### [TASK PROMPT]
The expected answer is the full listing, repeated exactly and free of images.

### [DATA SEGMENT]
------

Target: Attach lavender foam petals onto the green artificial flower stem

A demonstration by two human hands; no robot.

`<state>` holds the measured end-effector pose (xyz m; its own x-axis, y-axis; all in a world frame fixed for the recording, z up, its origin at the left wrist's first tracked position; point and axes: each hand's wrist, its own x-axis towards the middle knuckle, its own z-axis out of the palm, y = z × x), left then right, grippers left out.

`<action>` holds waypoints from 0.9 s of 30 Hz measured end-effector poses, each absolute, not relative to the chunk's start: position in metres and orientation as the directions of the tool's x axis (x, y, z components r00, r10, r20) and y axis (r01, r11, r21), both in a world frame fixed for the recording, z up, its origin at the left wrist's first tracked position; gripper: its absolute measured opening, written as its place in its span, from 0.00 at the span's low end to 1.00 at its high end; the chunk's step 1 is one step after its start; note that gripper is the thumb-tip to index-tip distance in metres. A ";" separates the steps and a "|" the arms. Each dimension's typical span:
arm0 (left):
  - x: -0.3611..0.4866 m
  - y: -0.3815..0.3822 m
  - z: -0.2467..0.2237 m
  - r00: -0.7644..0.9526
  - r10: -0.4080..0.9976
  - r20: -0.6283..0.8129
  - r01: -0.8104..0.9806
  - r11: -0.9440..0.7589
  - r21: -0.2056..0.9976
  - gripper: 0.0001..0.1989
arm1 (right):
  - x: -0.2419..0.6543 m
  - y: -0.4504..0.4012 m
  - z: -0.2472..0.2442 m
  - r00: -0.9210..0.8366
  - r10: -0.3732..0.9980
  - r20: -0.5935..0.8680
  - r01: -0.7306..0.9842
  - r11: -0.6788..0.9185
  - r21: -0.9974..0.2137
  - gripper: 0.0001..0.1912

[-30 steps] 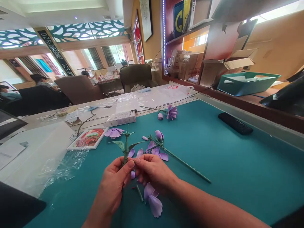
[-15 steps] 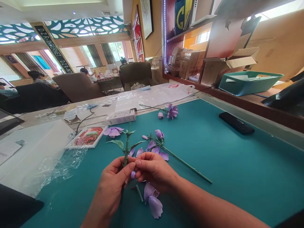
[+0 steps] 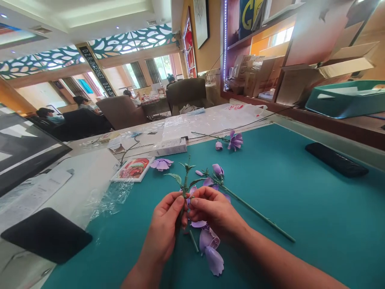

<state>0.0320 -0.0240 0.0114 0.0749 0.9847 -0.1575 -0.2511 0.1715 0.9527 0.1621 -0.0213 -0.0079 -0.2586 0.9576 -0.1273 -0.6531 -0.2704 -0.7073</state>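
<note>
My left hand (image 3: 168,216) is closed round a green artificial flower stem (image 3: 185,178) with leaves, held upright. Close against the stem, my right hand (image 3: 213,206) pinches a small green piece (image 3: 191,197) between thumb and fingertips; its exact kind is too small to tell. Loose purple petals (image 3: 214,260) and a short green tube (image 3: 193,241) lie on the mat below the hands. Behind them rests a long green stem (image 3: 255,208) with a purple flower bud (image 3: 218,169). A purple flower head (image 3: 161,163) lies at the back left, and another purple flower (image 3: 235,140) farther back.
A teal mat (image 3: 270,176) covers the table. On it at right sits a black elongated object (image 3: 336,159). A framed picture (image 3: 132,169), crumpled clear plastic (image 3: 112,196), a white box (image 3: 170,147) and a black flat object (image 3: 46,235) stand to the left. People sit in the background.
The camera view has turned left, so everything appears farther right. My right fingertips have drawn slightly away from the stem, showing the small green piece. My left hand keeps its hold.
</note>
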 end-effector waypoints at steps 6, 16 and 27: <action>0.031 -0.025 0.009 0.088 0.983 -0.161 -0.259 0.179 0.949 0.14 | 0.161 -0.022 -0.007 -0.272 0.954 -0.126 -0.668 -0.282 -0.689 0.19; 0.029 -0.025 0.005 0.070 0.994 -0.088 -0.144 0.097 0.985 0.13 | 0.161 -0.023 -0.006 -0.249 0.948 -0.199 -0.656 -0.317 -0.685 0.20; 0.030 -0.025 0.007 -0.002 0.997 -0.071 -0.072 0.071 0.995 0.14 | 0.157 -0.025 -0.006 -0.182 0.960 -0.211 -0.630 -0.279 -0.724 0.20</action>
<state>0.0302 -0.0254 0.0069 -0.0020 0.9975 -0.0712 -0.0721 0.0709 0.9949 0.1566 -0.0253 -0.0062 -0.1820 0.9603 -0.2114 -0.6304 -0.2790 -0.7244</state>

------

### [SOLUTION]
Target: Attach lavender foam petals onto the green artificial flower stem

A demonstration by two human hands; no robot.

`<state>` holds the measured end-effector pose (xyz m; its own x-axis, y-axis; all in a world frame fixed for the recording, z up, its origin at the left wrist's first tracked position; point and axes: each hand's wrist, its own x-axis towards the middle knuckle, its own z-axis out of the palm, y = z × x), left then right, grippers left out.

`<action>` holds waypoints from 0.9 s of 30 Hz measured end-effector poses, each absolute, not relative to the chunk's start: position in metres and orientation as the directions of the tool's x axis (x, y, z components r00, r10, r20) and y axis (r01, r11, r21), both in a world frame fixed for the recording, z up, its origin at the left wrist's first tracked position; gripper: its absolute measured opening, written as its place in its span, from 0.00 at the span's low end to 1.00 at its high end; the chunk's step 1 is one step after its start; note that gripper is the thumb-tip to index-tip distance in metres. A ";" separates the steps and a "|" the arms. Each dimension's typical span:
arm0 (left):
  - x: -0.3611..0.4866 m
  - y: -0.3815..0.3822 m
  - z: -0.2467..0.2237 m
  - r00: -0.7644..0.9526
  - r10: -0.4080..0.9976
  - r20: -0.6283..0.8129
  - r01: -0.8104..0.9806
  - r11: -0.9440..0.7589
  - r21: -0.2056..0.9976
  - gripper: 0.0001..0.1989
arm1 (right):
  - x: -0.2419..0.6543 m
  - y: -0.4504..0.4012 m
  - z: -0.2472..0.2442 m
  - r00: -0.9210..0.8366
  - r10: -0.3732..0.9980
  - r20: -0.5935..0.8680
  - r01: -0.7306..0.9842
  - r11: -0.6788..0.9185
  - r21: -0.9974..0.2137
  - gripper: 0.0001..0.1912

[-30 steps] 
[-15 steps] 
[+0 steps] 

<state>0.0320 -0.0240 0.0114 0.0749 0.9847 -0.1575 -0.2511 0.1715 0.9527 0.1621 -0.0213 -0.0079 -0.2586 0.9576 -0.1273 -0.6531 -0.2704 -0.7073</state>
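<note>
My left hand (image 3: 168,216) is closed round a green artificial flower stem (image 3: 185,178) with leaves, held upright. Close against the stem, my right hand (image 3: 213,206) pinches a small green piece (image 3: 191,197) between thumb and fingertips; its exact kind is too small to tell. Loose purple petals (image 3: 214,260) and a short green tube (image 3: 193,241) lie on the mat below the hands. Behind them rests a long green stem (image 3: 255,208) with a purple flower bud (image 3: 218,169). A purple flower head (image 3: 161,163) lies at the back left, and another purple flower (image 3: 235,140) farther back.
A teal mat (image 3: 270,176) covers the table. On it at right sits a black elongated object (image 3: 336,159). A framed picture (image 3: 132,169), crumpled clear plastic (image 3: 112,196), a white box (image 3: 170,147) and a black flat object (image 3: 46,235) stand to the left. People sit in the background.
The camera view has turned left, so everything appears farther right. My right fingertips have drawn slightly away from the stem, showing the small green piece. My left hand keeps its hold.
</note>
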 end-effector waypoints at steps 6, 16 and 27: <action>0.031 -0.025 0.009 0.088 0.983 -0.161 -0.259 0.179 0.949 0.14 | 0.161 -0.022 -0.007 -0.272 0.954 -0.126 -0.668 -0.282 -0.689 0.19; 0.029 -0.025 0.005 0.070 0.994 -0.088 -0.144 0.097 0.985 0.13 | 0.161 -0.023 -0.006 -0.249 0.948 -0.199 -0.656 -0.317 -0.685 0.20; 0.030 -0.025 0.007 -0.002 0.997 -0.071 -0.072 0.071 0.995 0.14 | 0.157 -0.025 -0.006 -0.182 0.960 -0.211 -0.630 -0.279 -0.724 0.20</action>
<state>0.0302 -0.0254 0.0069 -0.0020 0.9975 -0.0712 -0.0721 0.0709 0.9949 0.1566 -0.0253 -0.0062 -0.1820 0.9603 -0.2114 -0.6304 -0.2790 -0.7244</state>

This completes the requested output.